Of course there is a lot more to ACO, then just mitigating the loss of compression on my backup strategy.

  • The size of the level 0 is smaller, thus my restore time can be reduced AND the amount of storage needed for my Level 0 is lessened.
  • I am reading fewer blocks for the same amount of data. Less physical reads typically means faster queries (that perform disk reads).

If I am able to achieve 2x compression through ACO, my backup size is reduced to be 1/2 the size it would be without ACO right ?

Well .... There are few things to think about.

First - Indexes may be a large part of your database. I have seen applications where the indexes take up more space than the data itself.  Also, you can only compress indexes that have more than 1 column. In a multi-column index, the prefix columns can be compressed. Single column indexes cannot be compressed.


Second- Let's take a close look at how ACO works with my table. What happens with my level 0 backup is pretty clear. I would expect to get at least a 2x compression ratio. What I wanted to explore is what happens to my daily incrementals and archive logs ?

Here is the documentation that best describes it.  Below is a picture that shows what happens with OLTP compression. This is where I looked close at.


What caught my eye in this is that the block starts out initially uncompressed. As the block gets full, a background process will compress the rows and the resulting block will be compressed. The thoughts I had were

  • That's great for my incremental backup size.  More data in each block means less blocks to backup.
  • With my redo, the row is initially inserted in the block at the current scn, and the batch process then changes the block and that row is moved. The movement of the row needs to be captured in the redo, resulting in more redo.
Now to put this to the test and see what happens.

I started by creating my own copy of DBA_OBJECTS and continued to replicate the data until it was ~ 100MB. This seemed like a good size to work with. In order to facility updates to this dataset (since there were duplicates), I added a column that is the rownum. This gives each row a unique key from 1 to the number of rows.

My table is named "bgrenn.myobjects"
My tablespace is ENCRYPTED_DATA and was created with the ENCRYPTION clause.

Step 1 - I created a table to hold the results of the changes to analyze.  Below is the definition (if you want to follow along at home).

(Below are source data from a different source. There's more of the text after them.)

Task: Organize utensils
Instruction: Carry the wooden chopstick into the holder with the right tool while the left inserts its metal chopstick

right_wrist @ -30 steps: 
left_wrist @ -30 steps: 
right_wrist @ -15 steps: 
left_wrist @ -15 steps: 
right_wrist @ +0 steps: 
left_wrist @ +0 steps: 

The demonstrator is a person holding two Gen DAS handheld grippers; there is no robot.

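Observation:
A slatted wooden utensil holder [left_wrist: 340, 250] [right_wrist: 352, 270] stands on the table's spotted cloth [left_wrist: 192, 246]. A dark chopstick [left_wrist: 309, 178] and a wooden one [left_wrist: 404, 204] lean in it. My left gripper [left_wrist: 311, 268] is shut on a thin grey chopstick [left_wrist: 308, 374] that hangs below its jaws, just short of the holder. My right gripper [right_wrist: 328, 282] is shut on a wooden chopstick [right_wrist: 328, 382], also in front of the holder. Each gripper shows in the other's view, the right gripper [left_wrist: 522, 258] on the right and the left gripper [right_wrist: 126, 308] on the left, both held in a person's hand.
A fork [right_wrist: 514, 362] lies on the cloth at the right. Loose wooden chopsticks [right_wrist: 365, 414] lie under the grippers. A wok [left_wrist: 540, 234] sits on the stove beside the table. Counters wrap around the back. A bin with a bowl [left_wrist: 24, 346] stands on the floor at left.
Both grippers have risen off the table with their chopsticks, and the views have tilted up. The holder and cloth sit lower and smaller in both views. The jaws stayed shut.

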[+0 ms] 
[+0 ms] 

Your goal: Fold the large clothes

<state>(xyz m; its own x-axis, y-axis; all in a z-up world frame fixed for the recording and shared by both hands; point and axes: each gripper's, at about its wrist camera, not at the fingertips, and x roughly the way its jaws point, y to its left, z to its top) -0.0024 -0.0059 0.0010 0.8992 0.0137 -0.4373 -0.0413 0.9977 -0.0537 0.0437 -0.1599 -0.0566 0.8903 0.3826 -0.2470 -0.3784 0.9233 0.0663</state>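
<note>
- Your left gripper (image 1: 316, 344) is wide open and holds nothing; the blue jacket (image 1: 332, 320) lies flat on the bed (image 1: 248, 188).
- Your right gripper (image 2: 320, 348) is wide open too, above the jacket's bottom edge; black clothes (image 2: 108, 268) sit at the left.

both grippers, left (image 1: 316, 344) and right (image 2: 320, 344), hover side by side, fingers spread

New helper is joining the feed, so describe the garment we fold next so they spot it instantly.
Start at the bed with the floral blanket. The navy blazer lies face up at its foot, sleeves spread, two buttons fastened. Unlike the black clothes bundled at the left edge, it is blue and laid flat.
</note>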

create table bgrenn.tests(test_type varchar(10),
              test_table varchar(20),
              test_number integer,
              test_start_seq# number,
              test_end_seq# number,
                          rows_affected number,
                          blocks_changed number,
                          incr_size number,
                          archive_size number,
                          total_size number) tablespace encrypted_data;
Step 2 - I created 2 empty tables in the encrypted tablespace. One defined with OLTP compression, one without.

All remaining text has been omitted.